IBM Prepares Power9 CPUs to Power Servers and Supercomputers In 2018

Subject: Processors | September 2, 2016 - 01:39 AM |
Tagged: IBM, power9, power 3.0, 14nm, global foundries, hot chips

Earlier this month at the Hot Chips symposium, IBM revealed details on its upcoming Power9 processors and architecture. The new chips are aimed squarely at the data center and will be used for massive number crunching in big data and scientific applications in servers and supercomputer nodes.

Power9 is a big play from Big Blue, and will help the company expand its precense in the Intel-ruled datacenter market.
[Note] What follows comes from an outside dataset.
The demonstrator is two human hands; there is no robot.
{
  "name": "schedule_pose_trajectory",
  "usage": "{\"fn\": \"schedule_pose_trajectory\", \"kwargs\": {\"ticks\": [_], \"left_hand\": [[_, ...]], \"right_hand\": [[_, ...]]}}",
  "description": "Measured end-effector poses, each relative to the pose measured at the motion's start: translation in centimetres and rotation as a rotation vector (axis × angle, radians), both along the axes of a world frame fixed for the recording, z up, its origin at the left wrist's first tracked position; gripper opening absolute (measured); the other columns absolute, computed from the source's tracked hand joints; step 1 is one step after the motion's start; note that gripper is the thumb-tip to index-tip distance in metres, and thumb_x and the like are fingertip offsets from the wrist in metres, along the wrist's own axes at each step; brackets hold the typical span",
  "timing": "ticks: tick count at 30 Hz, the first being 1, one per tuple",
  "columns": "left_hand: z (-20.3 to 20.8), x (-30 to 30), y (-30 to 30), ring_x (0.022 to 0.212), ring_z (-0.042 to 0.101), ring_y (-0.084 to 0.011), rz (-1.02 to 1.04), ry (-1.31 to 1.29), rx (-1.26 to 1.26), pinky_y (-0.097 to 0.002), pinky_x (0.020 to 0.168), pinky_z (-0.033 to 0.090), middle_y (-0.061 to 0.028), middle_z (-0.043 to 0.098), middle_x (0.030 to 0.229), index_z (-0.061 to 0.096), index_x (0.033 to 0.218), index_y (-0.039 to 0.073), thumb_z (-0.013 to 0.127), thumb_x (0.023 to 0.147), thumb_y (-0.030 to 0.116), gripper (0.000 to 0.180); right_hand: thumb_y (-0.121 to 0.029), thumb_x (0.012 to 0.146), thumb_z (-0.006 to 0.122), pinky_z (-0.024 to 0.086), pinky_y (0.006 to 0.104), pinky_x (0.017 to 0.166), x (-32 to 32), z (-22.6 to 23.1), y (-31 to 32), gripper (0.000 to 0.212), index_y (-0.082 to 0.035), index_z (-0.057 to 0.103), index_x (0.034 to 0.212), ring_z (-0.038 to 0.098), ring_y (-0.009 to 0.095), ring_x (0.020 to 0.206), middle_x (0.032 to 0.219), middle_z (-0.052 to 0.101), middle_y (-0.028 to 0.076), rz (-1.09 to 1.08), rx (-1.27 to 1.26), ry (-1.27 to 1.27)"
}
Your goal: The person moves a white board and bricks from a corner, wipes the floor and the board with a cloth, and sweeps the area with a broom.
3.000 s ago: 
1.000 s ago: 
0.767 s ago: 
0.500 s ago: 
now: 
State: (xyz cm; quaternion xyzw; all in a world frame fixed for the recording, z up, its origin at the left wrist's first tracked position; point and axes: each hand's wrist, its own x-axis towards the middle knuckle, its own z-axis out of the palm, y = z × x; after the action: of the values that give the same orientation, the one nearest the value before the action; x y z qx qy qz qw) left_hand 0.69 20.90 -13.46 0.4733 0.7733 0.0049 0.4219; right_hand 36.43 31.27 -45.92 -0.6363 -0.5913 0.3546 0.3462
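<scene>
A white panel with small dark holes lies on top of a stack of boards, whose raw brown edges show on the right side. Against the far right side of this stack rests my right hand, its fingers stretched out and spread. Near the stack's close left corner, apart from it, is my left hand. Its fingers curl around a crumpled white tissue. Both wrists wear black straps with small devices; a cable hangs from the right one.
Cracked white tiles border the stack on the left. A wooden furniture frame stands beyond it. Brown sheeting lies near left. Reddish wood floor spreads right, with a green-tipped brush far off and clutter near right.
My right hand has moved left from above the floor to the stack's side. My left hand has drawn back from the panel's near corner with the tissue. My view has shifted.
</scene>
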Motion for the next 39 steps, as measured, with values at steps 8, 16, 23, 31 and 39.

Power9 processors are due out in 2018 and will be fabricated at Global Foundries on a 14nm HP FinFET process. The chips feature eight billion transistors and utilize an “execution slice microarchitecture” that lets IBM combine “slices” of fixed, floating point, and SIMD hardware into cores that support various levels of threading. Specifically, 2 slices make an SMT4 core and 4 slices make an SMT8 core. IBM will have Power9 processors with 24 SMT4 cores or 12 SMT8 cores (more on that later). Further, Power9 is IBM’s first processor to support its Power 3.0 instruction set.

IBM Power9.jpg

According to IBM, its Power9 processors are between 50% to 125% faster than the previous generation Power8 CPUs depending on the application tested. The performance improvement is thanks to a doubling of the number of cores as well as a number of other smaller improvements including:

  • A 5 cycle shorter pipeline versus Power8
  • A single instruction random number generator (RNG)
  • Hardware assisted garbage collection for interpreted languages (e.g. Java)
  • New interrupt architecture
  • 128-bit quad precision floating point and decimal math support
    • Important for finance and security markets, massive databases and money math.
    • IEEE 754
  • CAPI 2.0 and NVLink support
  • Hardware accelerators for encryption and compression

The Power9 processor features 120 MB of direct attached eDRAM that acts as an L3 cache (256 GB/s). The chips offer up 7TB/s of aggregate fabric bandwidth which certainly sounds impressive but that is a number with everything added together. With that said, there is a lot going on under the hood. Power9 supports 48 lanes of PCI-E 4.0 (2 GB/s per lane per direction), 48 lanes of proprietary 25Gbps accelerator lanes – these will be used for NVLink 2.0 to connect to NVIDIA GPUs as well as to connect to FPGAs, ASICs, and other accelerators or new memory technologies using CAPI 2.0 (Coherent Accelerator Processor Interface) – , and four 16Gbps SMP links (NUMA) used to combine four quad socket Power9 boards into a single 16 socket “cluster.”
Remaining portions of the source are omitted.